Уже в семидесятых Битти была малость старовата для «жука», а теперь и подавно. Она утверждает, что этот автомобильчик точно ей по размеру, но все равно выглядит в нем нелепо, особенно с рыжими волосами и в несуразном цветастом балахоне. У нее вечно такой вид, будто она только что со школьной вечеринки, где все поливают друг друга краской. Незамужняя, отвергшая множество безутешных поклонников учительница рисования на пенсии, Битти обитала в Фолли-Бич, вела богемный образ жизни и ради заработка писала картины, изредка вторгаясь в размеренную жизнь Сисси.
Впрочем, Сисси не возражала. Когда-то, по словам ее матери, они были неразлейвода: Битти, Сисси и Маргарет, три девочки в коротких платьицах и лакированных сандалиях, неразлучные со школьной скамьи. Однако со временем их дружба потускнела и окислилась, словно медная кастрюля.
Битти подъехала ближе и дважды нажала на клаксон, заставив Сисси вздрогнуть от неожиданности — не иначе нарочно.

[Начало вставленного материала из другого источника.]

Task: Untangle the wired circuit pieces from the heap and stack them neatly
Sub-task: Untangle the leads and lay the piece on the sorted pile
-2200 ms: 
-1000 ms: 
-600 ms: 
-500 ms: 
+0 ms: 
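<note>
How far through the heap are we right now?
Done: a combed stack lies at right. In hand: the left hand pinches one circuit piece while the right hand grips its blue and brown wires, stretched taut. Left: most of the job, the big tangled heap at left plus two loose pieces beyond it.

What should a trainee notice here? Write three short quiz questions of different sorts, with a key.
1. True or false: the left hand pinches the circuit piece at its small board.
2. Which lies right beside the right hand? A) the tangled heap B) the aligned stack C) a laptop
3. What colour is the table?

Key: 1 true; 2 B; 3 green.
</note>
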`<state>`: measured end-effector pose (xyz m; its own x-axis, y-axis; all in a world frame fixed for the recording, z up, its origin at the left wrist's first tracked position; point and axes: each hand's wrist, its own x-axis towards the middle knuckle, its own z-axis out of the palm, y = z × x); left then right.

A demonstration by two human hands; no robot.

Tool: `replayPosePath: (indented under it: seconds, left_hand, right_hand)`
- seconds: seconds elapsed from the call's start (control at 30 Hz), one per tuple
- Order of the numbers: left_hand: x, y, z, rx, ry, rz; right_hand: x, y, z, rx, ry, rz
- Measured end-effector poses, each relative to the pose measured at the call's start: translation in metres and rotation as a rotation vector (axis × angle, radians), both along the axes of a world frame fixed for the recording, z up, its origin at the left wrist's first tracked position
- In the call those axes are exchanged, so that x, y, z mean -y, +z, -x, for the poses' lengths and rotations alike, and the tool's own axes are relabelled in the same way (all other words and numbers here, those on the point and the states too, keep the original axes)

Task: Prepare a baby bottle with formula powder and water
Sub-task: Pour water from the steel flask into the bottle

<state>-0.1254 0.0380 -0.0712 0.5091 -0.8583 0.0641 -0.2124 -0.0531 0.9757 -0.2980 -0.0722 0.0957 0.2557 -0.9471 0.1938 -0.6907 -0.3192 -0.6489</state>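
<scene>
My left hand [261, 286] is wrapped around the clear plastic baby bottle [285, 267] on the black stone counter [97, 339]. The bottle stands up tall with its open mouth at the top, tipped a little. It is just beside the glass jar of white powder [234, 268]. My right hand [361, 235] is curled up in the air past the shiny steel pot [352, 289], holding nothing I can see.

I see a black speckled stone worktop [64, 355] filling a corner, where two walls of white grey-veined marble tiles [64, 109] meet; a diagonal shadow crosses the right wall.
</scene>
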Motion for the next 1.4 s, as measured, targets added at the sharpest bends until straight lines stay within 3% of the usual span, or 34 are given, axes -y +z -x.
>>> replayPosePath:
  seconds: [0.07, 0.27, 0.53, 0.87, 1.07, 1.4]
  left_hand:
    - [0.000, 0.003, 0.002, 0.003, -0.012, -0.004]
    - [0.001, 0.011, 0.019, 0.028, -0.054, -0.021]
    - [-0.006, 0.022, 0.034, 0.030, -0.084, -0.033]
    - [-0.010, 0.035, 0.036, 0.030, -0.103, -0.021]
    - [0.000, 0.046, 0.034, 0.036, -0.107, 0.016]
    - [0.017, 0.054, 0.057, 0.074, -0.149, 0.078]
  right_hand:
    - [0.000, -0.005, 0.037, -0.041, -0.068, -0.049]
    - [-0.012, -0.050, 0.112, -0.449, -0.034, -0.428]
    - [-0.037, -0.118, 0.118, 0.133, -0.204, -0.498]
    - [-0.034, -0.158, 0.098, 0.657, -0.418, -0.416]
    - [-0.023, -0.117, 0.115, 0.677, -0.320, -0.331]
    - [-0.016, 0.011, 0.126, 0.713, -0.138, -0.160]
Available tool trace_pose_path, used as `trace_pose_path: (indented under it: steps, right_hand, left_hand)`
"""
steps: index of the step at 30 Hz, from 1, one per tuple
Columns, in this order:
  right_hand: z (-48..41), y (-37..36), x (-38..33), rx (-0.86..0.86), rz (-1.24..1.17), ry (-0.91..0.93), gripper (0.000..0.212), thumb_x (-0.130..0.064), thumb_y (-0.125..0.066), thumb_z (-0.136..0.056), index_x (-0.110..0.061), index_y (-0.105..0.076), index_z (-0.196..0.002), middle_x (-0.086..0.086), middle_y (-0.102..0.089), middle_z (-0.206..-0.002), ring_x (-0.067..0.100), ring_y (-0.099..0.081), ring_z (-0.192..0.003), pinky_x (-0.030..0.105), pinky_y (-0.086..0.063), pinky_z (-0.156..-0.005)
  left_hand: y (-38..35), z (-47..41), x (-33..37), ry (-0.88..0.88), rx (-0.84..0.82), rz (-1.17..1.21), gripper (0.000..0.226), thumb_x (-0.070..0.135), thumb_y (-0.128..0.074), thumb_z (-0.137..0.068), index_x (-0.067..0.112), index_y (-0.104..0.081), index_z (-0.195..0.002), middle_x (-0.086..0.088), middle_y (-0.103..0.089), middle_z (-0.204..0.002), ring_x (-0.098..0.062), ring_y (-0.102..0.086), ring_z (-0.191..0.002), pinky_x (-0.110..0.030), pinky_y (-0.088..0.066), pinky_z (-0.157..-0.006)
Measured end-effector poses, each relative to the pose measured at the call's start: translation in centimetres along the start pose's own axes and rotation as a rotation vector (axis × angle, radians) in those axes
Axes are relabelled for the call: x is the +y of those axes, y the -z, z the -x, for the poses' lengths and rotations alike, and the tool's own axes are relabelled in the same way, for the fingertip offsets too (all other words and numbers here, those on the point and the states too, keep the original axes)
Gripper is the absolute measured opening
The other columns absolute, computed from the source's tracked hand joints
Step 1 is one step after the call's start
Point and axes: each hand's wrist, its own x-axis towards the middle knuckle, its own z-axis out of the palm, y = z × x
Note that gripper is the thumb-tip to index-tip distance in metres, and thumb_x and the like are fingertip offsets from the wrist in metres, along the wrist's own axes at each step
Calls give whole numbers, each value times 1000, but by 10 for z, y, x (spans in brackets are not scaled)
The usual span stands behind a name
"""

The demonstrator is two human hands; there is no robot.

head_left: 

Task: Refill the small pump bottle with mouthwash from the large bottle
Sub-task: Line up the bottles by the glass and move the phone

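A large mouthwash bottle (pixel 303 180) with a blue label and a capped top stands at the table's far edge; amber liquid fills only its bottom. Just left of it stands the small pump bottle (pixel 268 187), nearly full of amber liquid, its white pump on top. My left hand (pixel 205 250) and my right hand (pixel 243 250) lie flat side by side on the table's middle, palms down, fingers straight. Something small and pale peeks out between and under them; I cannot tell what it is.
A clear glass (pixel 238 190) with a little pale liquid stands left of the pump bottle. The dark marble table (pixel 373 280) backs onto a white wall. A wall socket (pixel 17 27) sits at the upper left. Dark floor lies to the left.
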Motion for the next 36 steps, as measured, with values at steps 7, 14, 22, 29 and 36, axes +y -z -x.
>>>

Заскрежетали тормоза, и вот уже Битти проворно бежит навстречу, раскинув руки. Только оказавшись в ее объятиях, Сисси вспомнила ощущение надежности, которое дарит старая дружба: она словно видавший виды, поеденный молью свитер — его все носишь и носишь, потому что когда-то в нем было тепло.
— Выглядишь неважно, — сообщила Битти вместо приветствия.
— А ты воняешь, как старая пепельница. — Сисси с неудовольствием оглядела ярко-голубые тени и алые пятна румян на лице подруги. Ее макияж не меняется аж с шестидесятых. — Если бы я так же красилась, все равно бы выглядела ужасно, разве что следов усталости на лице было бы поменьше.